What the task asks
From the entries that follow, copy exactly the lines beginning at the line holding "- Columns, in" and continuing through the line holding "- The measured".

Items listed in a dataset
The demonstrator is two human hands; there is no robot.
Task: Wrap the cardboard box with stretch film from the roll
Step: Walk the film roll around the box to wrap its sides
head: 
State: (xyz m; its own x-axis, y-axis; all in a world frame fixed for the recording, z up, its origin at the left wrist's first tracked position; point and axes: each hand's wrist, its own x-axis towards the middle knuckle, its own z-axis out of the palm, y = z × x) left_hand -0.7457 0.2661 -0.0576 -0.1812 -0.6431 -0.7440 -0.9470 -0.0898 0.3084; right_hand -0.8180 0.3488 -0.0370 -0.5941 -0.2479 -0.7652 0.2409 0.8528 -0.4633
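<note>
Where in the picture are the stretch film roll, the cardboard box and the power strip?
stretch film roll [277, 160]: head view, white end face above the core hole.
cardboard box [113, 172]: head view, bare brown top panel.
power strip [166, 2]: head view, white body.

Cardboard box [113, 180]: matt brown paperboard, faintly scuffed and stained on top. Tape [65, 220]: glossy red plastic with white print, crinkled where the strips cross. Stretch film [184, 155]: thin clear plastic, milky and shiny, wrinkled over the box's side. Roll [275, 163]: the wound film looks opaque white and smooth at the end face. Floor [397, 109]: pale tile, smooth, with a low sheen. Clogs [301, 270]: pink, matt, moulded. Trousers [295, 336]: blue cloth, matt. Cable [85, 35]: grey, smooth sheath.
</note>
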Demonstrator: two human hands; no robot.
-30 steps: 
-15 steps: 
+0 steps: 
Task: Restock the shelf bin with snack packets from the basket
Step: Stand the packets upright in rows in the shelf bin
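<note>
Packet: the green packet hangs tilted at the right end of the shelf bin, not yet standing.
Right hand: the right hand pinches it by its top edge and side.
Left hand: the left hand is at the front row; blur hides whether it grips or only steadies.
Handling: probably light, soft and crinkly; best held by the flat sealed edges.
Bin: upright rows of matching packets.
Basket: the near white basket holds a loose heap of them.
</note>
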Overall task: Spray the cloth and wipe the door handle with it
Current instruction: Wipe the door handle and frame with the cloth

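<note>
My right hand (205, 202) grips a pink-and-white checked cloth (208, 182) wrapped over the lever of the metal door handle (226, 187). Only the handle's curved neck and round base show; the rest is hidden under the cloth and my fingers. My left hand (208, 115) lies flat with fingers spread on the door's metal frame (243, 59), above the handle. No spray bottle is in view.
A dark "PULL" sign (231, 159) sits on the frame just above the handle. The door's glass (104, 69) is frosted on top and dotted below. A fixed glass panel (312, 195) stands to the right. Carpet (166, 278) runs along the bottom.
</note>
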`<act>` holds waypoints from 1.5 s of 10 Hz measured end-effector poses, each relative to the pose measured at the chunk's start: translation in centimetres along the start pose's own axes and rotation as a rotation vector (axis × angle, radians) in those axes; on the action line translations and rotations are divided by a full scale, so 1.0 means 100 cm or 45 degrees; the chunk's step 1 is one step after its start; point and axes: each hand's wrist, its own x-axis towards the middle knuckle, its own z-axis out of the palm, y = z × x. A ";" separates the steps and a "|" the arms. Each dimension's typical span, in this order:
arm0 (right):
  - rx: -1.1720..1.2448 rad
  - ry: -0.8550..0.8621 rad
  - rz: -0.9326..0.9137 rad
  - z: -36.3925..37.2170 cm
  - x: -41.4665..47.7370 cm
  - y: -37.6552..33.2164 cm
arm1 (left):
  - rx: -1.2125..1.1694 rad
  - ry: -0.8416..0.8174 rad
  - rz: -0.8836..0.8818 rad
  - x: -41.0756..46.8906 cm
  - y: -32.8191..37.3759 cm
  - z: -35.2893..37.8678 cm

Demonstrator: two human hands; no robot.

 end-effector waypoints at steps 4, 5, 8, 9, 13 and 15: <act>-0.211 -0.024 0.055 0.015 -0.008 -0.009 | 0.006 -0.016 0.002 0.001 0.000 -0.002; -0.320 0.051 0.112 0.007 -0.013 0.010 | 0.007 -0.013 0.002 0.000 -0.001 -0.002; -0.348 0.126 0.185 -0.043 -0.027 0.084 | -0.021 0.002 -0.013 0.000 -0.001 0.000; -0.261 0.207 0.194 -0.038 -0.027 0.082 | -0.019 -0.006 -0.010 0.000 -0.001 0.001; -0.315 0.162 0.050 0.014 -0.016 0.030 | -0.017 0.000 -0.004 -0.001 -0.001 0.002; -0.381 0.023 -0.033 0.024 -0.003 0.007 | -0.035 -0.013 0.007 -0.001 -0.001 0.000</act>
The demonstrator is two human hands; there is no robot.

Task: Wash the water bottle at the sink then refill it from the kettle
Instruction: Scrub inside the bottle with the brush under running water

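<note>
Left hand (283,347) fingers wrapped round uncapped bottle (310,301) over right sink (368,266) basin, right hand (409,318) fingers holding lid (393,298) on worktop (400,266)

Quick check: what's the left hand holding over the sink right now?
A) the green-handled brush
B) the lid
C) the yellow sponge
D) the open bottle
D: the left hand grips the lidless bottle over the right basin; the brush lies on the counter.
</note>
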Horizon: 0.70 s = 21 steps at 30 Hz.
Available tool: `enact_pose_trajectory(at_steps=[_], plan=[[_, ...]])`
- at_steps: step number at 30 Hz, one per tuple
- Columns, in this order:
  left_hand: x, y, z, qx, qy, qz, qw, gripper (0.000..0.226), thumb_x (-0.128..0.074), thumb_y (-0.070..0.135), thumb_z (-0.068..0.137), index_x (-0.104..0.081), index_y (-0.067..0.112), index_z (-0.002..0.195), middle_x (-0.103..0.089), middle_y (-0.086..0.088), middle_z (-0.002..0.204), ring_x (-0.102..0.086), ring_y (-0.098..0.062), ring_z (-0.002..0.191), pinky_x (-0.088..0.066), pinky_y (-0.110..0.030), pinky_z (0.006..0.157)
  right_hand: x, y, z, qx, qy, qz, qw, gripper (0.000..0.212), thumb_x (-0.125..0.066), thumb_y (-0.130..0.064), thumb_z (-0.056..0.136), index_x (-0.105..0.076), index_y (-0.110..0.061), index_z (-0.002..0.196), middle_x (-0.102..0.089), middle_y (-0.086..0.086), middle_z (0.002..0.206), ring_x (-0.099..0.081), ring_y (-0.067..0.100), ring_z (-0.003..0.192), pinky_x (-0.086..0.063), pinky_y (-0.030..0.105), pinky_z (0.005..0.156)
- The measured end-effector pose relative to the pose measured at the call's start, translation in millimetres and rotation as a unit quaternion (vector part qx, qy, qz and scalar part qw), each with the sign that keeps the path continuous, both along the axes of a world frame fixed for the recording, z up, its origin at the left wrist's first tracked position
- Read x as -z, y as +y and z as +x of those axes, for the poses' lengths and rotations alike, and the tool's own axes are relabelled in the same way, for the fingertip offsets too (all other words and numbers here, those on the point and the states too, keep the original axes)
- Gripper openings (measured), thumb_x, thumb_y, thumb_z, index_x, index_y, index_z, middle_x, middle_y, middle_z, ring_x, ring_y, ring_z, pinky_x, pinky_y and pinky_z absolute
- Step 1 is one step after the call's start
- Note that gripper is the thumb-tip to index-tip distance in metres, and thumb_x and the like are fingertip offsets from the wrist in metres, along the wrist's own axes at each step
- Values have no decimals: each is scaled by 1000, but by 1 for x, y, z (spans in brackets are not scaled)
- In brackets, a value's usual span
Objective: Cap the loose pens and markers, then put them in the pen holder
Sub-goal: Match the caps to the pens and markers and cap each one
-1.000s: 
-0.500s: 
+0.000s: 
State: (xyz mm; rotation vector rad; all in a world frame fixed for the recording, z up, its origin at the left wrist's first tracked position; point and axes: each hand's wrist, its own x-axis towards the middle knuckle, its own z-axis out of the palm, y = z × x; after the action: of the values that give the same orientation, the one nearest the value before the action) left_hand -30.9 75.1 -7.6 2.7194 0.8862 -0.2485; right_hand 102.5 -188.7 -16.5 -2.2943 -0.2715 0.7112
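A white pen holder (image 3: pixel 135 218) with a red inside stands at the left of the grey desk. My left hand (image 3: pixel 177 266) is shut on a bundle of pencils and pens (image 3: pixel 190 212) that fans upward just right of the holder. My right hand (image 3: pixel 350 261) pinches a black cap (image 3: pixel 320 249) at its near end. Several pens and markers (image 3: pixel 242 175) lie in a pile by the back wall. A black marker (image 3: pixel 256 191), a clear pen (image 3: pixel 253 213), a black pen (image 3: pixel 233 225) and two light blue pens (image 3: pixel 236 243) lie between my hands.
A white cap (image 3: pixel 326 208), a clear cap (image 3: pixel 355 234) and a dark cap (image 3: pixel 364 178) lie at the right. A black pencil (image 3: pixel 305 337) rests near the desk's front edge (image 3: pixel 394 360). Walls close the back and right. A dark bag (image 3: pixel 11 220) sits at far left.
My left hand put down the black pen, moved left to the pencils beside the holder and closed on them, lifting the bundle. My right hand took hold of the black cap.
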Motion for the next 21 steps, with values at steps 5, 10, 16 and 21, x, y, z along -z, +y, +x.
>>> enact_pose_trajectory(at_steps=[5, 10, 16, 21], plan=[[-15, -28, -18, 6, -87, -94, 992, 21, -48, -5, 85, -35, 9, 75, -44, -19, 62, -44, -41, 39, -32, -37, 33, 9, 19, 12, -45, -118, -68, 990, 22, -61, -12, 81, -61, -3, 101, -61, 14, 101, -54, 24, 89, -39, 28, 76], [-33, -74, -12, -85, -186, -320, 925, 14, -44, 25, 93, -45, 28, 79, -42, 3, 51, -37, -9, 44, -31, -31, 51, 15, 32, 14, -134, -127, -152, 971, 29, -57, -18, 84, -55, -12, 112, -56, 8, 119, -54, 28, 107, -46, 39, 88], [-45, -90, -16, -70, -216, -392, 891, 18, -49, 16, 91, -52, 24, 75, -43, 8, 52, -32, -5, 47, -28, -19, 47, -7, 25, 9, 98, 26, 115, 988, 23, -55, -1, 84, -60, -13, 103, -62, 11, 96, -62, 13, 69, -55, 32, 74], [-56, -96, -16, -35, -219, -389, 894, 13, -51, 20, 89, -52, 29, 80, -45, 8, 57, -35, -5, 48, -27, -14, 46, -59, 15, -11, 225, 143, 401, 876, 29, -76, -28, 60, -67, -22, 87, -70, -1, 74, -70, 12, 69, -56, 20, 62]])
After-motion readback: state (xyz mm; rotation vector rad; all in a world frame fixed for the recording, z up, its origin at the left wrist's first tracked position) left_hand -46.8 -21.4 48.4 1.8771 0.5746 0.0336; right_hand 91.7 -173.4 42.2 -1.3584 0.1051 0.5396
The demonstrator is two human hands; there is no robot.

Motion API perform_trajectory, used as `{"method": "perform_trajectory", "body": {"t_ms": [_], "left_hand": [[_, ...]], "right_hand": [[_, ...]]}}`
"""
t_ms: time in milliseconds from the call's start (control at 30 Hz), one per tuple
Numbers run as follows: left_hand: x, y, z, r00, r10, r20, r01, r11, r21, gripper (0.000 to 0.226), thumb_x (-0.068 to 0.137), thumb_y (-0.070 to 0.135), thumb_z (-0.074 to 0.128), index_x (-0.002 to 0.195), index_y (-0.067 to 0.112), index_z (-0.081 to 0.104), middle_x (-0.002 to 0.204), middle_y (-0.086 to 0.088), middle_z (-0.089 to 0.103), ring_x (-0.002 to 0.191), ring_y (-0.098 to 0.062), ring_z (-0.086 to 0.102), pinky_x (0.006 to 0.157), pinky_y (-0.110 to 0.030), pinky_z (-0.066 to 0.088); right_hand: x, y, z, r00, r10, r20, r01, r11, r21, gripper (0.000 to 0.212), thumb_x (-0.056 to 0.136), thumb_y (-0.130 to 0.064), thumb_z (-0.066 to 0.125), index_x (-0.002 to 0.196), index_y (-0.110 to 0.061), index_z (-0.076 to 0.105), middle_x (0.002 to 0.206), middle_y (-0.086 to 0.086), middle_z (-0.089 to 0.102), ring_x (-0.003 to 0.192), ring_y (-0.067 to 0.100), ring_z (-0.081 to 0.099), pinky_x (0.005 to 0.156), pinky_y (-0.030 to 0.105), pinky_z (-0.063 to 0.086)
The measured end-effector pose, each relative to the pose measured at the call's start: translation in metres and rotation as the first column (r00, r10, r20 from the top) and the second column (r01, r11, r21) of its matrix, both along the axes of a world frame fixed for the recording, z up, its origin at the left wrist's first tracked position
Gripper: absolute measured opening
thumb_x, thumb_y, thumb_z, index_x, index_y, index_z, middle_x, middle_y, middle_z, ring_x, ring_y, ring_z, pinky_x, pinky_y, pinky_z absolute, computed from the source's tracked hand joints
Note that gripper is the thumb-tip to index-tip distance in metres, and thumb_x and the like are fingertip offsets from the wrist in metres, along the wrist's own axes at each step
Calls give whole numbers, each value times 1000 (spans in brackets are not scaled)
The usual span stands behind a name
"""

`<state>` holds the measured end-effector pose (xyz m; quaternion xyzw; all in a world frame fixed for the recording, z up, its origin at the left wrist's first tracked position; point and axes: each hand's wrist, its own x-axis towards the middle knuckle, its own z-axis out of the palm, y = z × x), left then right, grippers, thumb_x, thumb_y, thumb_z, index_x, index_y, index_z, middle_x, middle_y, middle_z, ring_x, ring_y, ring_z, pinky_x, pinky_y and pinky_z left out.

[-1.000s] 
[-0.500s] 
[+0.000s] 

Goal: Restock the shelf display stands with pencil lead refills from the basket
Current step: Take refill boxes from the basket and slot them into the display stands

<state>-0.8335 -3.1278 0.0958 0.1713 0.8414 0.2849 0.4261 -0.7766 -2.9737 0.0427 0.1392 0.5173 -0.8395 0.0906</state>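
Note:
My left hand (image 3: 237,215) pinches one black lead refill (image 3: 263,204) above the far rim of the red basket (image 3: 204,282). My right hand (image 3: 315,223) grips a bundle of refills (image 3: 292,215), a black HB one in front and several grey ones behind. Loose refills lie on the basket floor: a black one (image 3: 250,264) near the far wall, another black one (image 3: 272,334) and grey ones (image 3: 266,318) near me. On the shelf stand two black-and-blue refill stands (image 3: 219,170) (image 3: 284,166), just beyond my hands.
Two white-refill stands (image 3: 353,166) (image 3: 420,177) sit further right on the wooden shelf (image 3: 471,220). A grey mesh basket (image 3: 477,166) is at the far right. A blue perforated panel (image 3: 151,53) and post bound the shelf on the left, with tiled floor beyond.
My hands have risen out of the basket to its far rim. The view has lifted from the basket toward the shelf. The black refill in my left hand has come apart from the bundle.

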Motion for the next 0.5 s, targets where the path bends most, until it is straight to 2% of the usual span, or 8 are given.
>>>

Solution
- Columns, in this order:
  left_hand: x, y, z, qx, qy, qz, qw, gripper (0.000..0.226), thumb_x (-0.128..0.074), thumb_y (-0.070..0.135), thumb_z (-0.068..0.137), index_x (-0.104..0.081), index_y (-0.067..0.112), index_z (-0.002..0.195), middle_x (-0.103..0.089), middle_y (-0.086..0.088), middle_z (-0.002..0.204), ring_x (-0.102..0.086), ring_y (-0.098..0.062), ring_z (-0.002..0.191), pinky_x (-0.088..0.066), pinky_y (-0.110..0.030), pinky_z (0.006..0.157)
  right_hand: x, y, z, qx, qy, qz, qw, gripper (0.000..0.212), thumb_x (-0.125..0.066), thumb_y (-0.130..0.064), thumb_z (-0.056..0.136), index_x (-0.105..0.076), index_y (-0.110..0.061), index_z (-0.002..0.196), middle_x (-0.102..0.089), middle_y (-0.086..0.086), middle_z (0.002..0.206), ring_x (-0.099..0.081), ring_y (-0.067..0.100), ring_z (-0.003..0.192), pinky_x (-0.086..0.063), pinky_y (-0.030..0.105), pinky_z (0.005..0.156)
- The measured end-effector pose relative to the pose measured at the call's start, translation in millimetres and rotation as a unit quaternion (vector part qx, qy, qz and scalar part qw), each with the sign that keeps the path continuous, both along the axes of a world frame fixed for the recording, z up, its origin at the left wrist's first tracked position

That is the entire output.